- Photo: Ned Harris
American Kestrels are year round residents at Sabino Canyon.
American Kestrels are our smallest (9 inches long with a wingspan of 22 inches) and most common North American falcon. They are identified by reddish brown back and tail plus two dark mustache marks on the face. Kestrels are sexually dimorphic; the males and females look different. The males (photograph on right) have blue-grey upper wing coverts that show both in flight and when perched. The male’s tail is rufous with a broad black subterminal band. The female’s tail is rufous with several narrow dark brown bands.
Kestrels fly with weak, shallow wingbeats. Their flight is light and buoyant and readily distinguished from that of its cousin the Merlin which has a more direct flight. Kestrels habitually bob their tail upon landing which is another way to distinguish them from Merlins. They are often seen on roadside wires or fence posts.

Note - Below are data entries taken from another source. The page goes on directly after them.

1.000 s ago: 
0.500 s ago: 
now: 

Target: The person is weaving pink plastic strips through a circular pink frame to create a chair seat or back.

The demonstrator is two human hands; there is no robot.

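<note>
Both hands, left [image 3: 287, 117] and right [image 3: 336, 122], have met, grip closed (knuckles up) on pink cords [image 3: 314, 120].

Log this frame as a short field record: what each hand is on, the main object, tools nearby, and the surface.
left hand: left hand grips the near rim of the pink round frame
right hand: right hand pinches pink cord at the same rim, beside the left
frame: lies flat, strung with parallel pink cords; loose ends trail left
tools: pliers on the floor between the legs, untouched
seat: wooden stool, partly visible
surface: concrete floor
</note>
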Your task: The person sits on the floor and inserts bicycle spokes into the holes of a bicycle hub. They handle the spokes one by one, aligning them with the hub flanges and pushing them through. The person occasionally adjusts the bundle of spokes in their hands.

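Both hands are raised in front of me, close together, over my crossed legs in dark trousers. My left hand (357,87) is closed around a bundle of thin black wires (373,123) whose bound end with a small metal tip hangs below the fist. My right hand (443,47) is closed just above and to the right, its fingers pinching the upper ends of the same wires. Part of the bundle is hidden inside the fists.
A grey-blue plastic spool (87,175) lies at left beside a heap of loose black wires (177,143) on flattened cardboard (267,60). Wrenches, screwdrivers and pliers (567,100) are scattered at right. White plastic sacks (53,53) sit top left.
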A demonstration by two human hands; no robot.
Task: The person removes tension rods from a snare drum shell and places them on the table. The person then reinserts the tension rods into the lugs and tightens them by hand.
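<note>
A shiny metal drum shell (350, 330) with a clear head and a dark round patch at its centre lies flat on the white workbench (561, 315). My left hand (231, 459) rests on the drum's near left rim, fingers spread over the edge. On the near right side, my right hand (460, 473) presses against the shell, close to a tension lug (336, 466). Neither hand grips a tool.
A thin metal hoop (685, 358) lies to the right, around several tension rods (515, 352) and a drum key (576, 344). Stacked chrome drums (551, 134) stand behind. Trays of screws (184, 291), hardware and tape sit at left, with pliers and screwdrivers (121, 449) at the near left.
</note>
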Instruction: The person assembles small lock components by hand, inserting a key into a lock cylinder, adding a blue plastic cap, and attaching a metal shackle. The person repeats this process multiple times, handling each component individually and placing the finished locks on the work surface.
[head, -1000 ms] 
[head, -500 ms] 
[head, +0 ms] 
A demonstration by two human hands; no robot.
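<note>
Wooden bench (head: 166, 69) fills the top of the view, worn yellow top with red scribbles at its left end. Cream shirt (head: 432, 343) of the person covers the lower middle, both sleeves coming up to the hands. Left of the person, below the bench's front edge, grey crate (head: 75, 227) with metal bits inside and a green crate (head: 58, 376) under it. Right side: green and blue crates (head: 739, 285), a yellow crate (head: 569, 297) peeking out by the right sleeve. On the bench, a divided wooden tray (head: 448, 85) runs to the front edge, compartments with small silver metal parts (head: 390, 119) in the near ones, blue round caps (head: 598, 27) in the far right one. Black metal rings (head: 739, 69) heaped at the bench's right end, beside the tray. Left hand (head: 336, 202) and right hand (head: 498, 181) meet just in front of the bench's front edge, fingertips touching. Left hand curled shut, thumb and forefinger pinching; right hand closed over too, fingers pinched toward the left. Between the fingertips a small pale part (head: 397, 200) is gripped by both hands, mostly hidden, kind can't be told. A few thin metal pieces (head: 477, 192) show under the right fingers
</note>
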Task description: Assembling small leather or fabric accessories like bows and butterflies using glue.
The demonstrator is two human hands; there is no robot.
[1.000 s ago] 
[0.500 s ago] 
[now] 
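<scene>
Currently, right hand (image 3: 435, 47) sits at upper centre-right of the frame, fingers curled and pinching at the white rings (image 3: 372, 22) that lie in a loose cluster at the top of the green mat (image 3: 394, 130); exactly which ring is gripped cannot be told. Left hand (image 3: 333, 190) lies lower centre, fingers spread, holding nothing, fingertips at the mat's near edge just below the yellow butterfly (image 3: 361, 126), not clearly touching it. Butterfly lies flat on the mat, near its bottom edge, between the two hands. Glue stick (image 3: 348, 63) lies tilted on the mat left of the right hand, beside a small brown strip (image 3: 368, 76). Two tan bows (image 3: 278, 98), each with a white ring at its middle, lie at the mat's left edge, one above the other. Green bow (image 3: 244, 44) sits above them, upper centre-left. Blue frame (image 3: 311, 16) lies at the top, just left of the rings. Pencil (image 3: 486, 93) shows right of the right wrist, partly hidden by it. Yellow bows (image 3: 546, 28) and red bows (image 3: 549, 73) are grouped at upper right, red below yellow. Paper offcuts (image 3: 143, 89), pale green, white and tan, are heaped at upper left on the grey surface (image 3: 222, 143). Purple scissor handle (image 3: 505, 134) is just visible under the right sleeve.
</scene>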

Kestrels hunt within a small range, mainly for insects, reptiles, small birds and mammals. They hunt from a perch and also by hovering and dropping straight down on their prey. The author has observed prey as large as a Desert Spiny Lizard being brought to the nest site by the male.
Kestrels are cavity nesters and compete with other birds for these nest sites. The author has observed a pair of American Kestrels nesting in an old Gila Woodpecker nest cavity in a saguaro. Typically there are 4 or 5 eggs. Both sexes incubate the eggs for 29 or 30 days. Youngsters fledge in 30 days and are independent in about 51 days. They are generally monogamous, seeking a new mate only if their original partner is lost.
This photograph, of a pair of American Kestrels, was taken in May 2008 on Tucson’s east side. American Kestrels are year round residents at Sabino Canyon.